Dataset entries »
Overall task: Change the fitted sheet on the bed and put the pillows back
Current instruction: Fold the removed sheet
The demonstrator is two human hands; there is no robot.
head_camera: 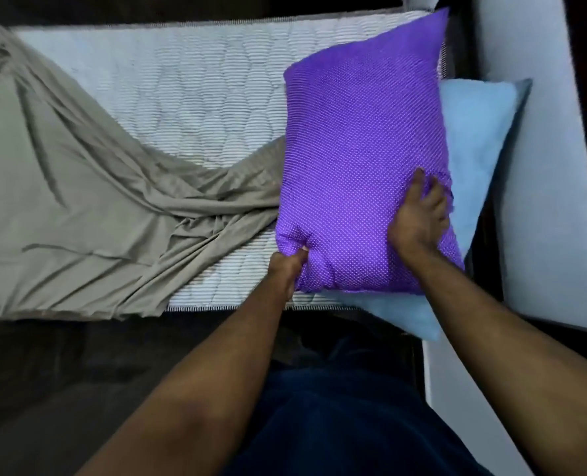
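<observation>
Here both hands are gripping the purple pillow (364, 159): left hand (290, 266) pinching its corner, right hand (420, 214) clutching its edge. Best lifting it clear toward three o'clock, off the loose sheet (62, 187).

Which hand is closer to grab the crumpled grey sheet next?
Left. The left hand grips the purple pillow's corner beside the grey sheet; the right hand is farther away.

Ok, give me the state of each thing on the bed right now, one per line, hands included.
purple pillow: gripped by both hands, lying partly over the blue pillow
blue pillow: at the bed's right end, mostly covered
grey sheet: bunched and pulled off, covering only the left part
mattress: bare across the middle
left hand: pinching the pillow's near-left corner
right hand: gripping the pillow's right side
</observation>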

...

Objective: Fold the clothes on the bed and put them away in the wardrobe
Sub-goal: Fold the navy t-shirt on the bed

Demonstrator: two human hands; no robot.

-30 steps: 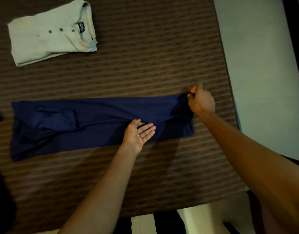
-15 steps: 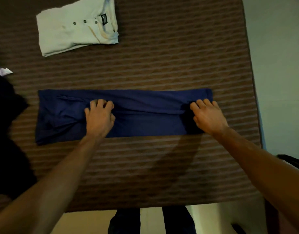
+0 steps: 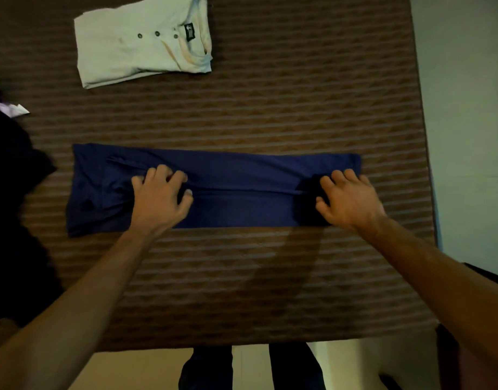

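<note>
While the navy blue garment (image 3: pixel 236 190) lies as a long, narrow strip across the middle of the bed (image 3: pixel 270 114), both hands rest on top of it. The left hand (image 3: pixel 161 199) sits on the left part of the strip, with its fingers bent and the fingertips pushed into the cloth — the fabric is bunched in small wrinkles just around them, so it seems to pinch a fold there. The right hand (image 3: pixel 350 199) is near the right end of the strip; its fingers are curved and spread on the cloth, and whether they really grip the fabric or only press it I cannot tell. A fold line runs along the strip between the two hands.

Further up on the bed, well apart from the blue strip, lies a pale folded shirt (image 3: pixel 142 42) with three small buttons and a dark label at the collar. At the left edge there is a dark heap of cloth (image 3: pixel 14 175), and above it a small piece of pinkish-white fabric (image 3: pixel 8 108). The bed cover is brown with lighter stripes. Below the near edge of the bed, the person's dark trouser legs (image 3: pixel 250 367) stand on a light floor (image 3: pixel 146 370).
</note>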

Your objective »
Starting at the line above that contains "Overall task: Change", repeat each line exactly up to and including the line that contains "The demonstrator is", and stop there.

Reply »
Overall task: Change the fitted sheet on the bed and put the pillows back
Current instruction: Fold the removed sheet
The demonstrator is two human hands; there is no robot.

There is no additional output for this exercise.